Wednesday, January 7, 2015

Deliverable Date Estimation and a Note On Concern Partitioning

Team. We estimate that the prototype will be completed by 02.15.2015. We will reason from it and evolve it to create our final product. This first cycle of evolution will take between nine and twelve weeks including testing. We have created a relatively small and simple project for a reason. As a well-known software engineer whose name escapes me has stated, one can create software systems which are so simple that any error would be apparent or so complex that there apparently are not any errors. Building small simple components is a good practice for software development. When developing large systems, one should develop smaller manage-able pieces which are assembled during integration testing. We have chosen a small system hoping that any error would be glaringly obvious.

A short note on discrete multidimensional concern separation:

Software is a collection of concerns. A concern is a characteristic of the system which we must consider when constructing it. This might be the nature and type of its modularity, architecture, intercommunication methods, or etc. When considering a system, one will find that during the phase of requirements engineering the software will be described as a set of features, requirements, and specification objects.

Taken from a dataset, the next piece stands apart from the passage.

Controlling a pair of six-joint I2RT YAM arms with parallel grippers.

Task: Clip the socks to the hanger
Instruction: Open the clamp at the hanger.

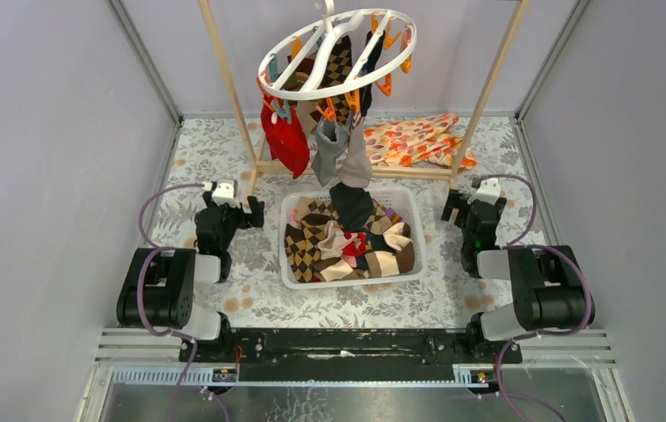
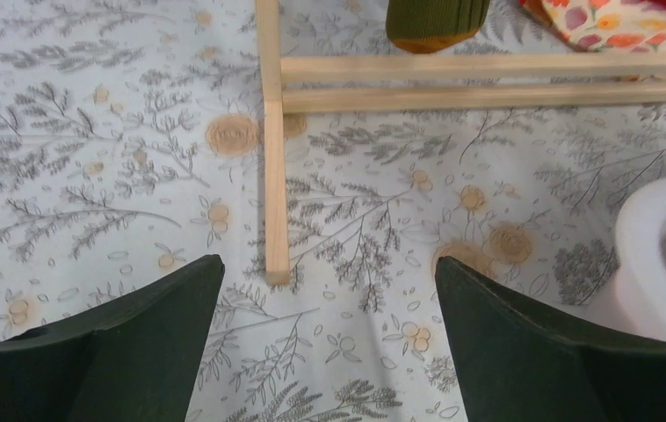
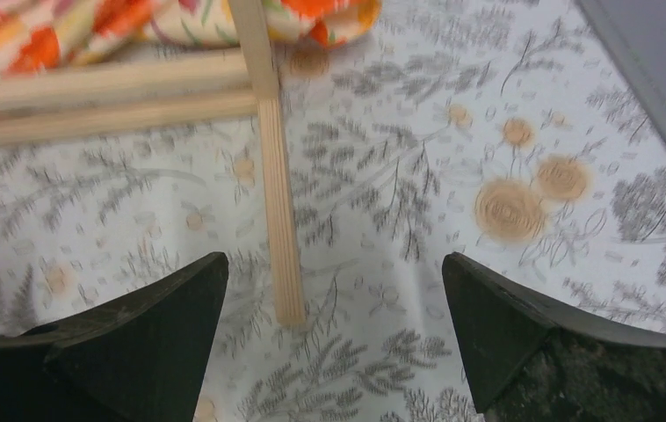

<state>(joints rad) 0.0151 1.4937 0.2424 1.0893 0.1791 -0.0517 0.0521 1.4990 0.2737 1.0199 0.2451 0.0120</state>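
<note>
Hanging from the wooden rack (image 1: 226, 79), the hanger (image 1: 336, 48) carries several socks (image 1: 287, 136), with more piled in the white basket (image 1: 347, 280) below. The left gripper (image 2: 329, 272) and right gripper (image 3: 334, 268) flank the basket, jaws wide apart, empty.

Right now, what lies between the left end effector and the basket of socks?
Only bare floral table cover. The top view shows nothing between the left end effector and the white basket; the left wrist view agrees.
</note>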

Each feature produces one or more requirements. Each requirement produces one or more specification object. During the architectural and detailed design phase, implementation, and testing, the system takes the form of design objects and implementation objects which we verify with test cases. Each specification object becomes one or more architectural design objects which each becomes one or more detail design objects. Each detailed design object is an algorithm or data structure. These design objects in natural language can be directly transliterated producing implementation objects. These implementation objects are verified with test cases derived from the requirements. Each requirement produces one or more test cases. After successfully verifying our product, we must validate it. Validation is the process of receiving approval from our base of clients when they test it.

The above is a single iteration of a life-cycle using discrete multidimensional concern separation. Each set of concerns: features, requirements, and etc., represents a dimension. This approach works well for producing trace-able documents and is a wonderful strategy for a personal software process (PSP).

Remember always use the Bird Foraging Method (Hunt-Peck-Think) when coding. It makes for better software. Happy Coding, Team. La-La.